Exercise description => Using the entries below, write out the line with "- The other", the line with "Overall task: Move", and every line in between, exactly as each is written.

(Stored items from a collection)
Start of Block
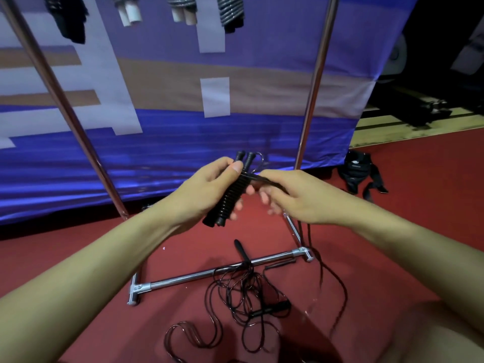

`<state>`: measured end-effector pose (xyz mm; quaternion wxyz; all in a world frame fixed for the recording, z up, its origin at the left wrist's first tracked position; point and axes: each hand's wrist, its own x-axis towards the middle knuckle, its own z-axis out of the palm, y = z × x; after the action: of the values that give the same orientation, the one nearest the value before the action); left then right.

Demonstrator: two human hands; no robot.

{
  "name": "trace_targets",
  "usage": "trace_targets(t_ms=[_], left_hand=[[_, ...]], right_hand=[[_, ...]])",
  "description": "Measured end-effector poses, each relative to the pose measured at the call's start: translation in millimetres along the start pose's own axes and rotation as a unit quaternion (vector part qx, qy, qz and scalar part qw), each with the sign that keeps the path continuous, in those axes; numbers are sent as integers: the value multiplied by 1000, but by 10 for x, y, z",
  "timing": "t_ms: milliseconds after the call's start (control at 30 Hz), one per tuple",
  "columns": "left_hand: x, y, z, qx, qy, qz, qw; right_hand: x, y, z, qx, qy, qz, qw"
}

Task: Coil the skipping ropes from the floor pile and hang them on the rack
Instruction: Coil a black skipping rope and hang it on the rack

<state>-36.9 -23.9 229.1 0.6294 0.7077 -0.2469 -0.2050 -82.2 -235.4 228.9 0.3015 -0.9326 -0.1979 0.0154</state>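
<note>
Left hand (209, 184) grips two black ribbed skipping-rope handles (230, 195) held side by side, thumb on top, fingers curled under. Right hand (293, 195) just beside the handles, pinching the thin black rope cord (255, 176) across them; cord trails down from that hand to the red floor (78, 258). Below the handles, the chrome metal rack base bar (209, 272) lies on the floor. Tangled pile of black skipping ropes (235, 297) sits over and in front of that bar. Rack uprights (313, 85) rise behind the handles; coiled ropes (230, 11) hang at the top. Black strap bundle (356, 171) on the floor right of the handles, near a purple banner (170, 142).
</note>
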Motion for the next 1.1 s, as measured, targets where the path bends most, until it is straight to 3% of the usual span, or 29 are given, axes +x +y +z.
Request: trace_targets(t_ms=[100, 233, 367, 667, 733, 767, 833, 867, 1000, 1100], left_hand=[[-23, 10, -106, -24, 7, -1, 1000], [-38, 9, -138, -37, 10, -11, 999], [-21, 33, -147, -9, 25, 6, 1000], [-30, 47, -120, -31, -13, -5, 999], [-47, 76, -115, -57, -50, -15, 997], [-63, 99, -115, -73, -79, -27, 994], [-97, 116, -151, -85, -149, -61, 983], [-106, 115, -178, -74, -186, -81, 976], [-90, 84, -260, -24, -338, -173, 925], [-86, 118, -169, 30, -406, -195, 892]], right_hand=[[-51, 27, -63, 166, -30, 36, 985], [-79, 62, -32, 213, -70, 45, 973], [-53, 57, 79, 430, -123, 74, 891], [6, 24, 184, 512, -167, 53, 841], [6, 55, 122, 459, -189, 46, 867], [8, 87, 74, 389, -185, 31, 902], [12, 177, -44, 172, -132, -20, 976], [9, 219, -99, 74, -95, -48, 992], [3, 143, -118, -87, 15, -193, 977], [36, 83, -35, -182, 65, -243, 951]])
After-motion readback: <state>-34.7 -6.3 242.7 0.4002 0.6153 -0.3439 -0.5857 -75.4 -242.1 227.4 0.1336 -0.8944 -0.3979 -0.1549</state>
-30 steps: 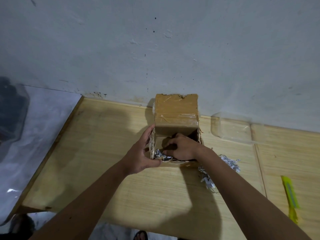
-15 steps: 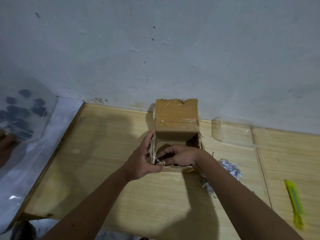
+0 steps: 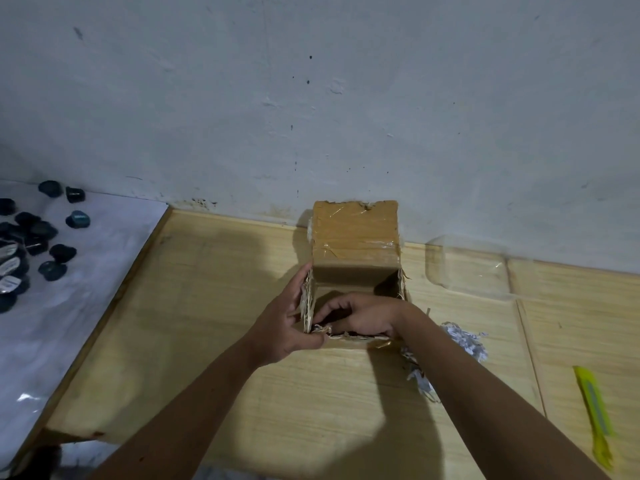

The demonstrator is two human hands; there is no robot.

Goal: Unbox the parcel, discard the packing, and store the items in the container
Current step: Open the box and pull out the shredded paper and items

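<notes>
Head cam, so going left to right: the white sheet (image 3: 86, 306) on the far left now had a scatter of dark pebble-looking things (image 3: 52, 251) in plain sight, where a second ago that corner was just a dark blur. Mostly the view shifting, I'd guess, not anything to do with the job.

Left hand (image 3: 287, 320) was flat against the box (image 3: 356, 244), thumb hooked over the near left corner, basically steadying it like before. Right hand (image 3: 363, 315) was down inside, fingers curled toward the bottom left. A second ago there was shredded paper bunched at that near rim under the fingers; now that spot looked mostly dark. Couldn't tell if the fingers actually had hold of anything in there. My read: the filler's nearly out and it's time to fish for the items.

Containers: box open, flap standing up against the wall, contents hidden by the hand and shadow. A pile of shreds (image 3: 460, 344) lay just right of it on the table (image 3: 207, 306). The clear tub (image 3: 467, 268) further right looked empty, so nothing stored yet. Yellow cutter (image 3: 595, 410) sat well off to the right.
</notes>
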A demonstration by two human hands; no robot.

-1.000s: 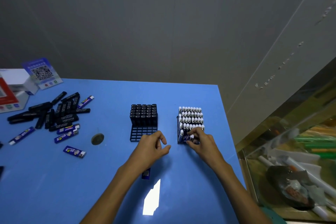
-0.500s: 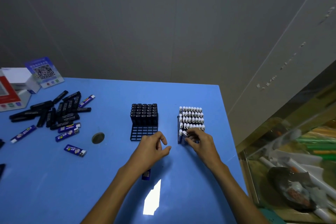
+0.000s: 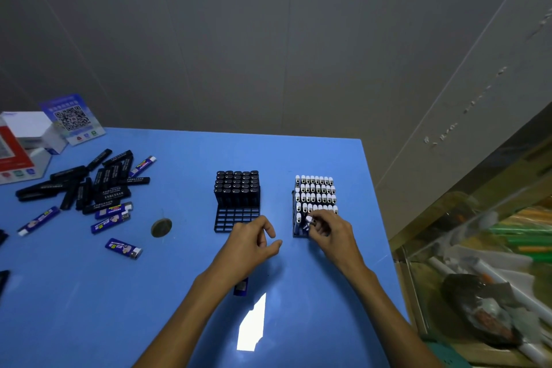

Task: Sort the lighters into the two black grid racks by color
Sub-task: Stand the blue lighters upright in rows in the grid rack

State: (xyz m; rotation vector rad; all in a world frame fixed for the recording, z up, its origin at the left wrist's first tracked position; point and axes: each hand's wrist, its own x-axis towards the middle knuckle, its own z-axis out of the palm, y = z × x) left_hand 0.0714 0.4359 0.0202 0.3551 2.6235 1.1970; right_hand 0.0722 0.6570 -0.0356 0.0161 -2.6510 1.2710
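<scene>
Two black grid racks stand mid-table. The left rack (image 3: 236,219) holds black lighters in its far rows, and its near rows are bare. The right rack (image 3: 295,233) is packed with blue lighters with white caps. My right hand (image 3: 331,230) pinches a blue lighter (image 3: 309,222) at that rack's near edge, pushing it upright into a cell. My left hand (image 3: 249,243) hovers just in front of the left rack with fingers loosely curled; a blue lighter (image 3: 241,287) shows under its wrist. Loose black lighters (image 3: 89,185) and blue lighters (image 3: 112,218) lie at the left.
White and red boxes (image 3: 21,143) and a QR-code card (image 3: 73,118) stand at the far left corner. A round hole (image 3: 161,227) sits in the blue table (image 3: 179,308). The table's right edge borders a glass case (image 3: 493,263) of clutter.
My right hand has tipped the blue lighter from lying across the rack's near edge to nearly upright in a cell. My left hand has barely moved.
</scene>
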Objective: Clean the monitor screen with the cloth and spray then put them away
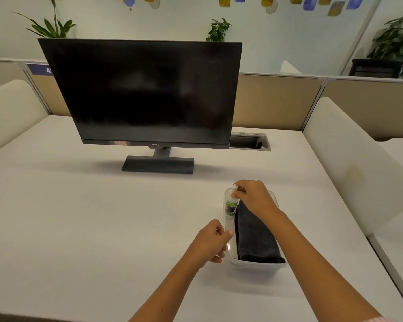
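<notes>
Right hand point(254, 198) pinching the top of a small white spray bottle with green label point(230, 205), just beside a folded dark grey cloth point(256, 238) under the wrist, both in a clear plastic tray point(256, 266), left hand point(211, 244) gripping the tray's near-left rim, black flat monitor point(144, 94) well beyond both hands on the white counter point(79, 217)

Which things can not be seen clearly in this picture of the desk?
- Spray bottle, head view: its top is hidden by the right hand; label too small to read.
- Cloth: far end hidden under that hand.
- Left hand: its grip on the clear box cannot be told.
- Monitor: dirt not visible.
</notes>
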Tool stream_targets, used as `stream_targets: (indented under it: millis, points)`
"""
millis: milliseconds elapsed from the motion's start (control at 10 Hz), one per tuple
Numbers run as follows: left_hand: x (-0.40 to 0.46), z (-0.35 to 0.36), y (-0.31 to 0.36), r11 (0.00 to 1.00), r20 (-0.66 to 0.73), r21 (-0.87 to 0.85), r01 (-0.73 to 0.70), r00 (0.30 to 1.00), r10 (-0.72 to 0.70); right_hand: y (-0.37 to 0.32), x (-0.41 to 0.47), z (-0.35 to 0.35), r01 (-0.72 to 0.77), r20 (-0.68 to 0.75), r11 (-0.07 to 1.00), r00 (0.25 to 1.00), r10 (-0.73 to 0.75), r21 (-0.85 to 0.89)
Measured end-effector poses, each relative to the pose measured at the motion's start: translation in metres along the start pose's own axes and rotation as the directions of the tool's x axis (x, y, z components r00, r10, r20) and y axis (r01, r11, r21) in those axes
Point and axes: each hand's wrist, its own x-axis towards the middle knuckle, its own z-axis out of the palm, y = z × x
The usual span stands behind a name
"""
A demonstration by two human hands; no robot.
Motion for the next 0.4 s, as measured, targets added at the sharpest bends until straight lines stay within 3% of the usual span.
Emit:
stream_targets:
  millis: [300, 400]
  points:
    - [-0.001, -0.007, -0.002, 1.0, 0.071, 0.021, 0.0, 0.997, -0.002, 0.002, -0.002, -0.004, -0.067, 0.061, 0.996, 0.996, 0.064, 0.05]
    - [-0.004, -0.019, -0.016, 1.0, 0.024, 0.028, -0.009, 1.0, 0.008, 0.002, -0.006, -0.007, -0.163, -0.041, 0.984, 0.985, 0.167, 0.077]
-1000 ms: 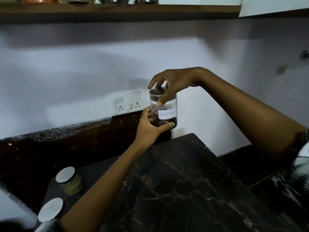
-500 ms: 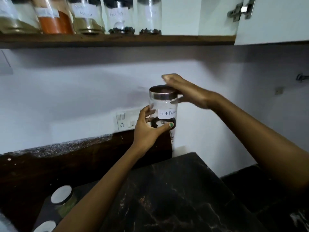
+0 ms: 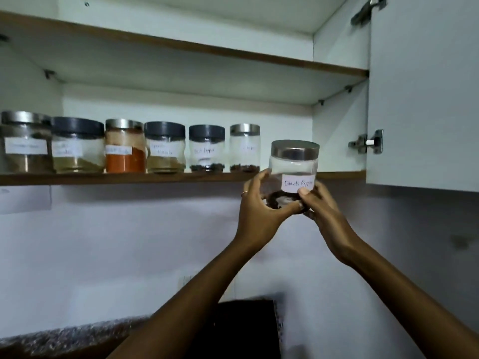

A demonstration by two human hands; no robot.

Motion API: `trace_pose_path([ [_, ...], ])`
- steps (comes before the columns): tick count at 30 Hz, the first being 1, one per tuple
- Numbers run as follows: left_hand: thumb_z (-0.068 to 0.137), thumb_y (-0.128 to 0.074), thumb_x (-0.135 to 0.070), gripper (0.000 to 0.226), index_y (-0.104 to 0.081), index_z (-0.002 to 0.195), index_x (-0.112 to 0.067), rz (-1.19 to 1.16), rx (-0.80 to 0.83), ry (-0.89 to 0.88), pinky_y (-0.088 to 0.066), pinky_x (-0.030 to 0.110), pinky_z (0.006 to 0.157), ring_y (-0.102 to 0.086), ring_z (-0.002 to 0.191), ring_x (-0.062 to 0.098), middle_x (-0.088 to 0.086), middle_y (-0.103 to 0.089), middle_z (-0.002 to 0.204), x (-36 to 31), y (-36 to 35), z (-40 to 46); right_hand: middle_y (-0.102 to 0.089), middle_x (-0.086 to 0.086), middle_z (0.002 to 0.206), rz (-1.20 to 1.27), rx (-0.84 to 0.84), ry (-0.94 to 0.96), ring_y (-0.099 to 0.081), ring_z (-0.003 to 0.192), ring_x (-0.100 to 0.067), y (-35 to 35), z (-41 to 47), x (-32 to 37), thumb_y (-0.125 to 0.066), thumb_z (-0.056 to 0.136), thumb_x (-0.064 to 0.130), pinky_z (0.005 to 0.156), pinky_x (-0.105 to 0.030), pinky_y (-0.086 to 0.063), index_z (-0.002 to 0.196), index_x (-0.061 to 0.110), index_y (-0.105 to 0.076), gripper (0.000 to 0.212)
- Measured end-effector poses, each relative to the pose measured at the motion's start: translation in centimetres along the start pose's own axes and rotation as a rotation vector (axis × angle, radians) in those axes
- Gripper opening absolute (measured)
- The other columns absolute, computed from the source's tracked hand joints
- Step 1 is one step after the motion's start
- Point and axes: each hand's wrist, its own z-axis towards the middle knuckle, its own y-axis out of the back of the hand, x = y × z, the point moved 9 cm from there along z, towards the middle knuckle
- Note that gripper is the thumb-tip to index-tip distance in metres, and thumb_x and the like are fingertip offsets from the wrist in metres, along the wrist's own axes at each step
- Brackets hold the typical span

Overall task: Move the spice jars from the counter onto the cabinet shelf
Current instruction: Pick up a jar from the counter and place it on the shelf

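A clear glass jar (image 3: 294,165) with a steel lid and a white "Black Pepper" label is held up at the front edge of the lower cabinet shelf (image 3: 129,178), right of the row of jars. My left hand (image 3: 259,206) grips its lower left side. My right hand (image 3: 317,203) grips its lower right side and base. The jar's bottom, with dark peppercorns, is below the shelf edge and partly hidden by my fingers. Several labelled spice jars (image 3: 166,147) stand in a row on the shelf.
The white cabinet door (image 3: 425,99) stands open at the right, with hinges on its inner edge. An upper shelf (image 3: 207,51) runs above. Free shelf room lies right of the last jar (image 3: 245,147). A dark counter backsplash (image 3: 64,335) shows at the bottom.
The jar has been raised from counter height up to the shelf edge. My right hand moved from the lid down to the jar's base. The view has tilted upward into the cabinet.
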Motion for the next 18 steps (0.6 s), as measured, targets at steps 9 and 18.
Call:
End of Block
Final answer =>
- The other columns absolute, computed from the source's tracked hand joints
- Step 1 is one step after the motion's start
- Point and axes: each hand's wrist, its own z-axis towards the middle knuckle, its own y-axis out of the back of the hand, x = y × z, the point moved 9 cm from there along z, towards the middle knuckle
- Note that gripper is the thumb-tip to index-tip distance in metres, and thumb_x and the like are fingertip offsets from the wrist in metres, along the wrist's own axes at each step
- Brackets hold the typical span

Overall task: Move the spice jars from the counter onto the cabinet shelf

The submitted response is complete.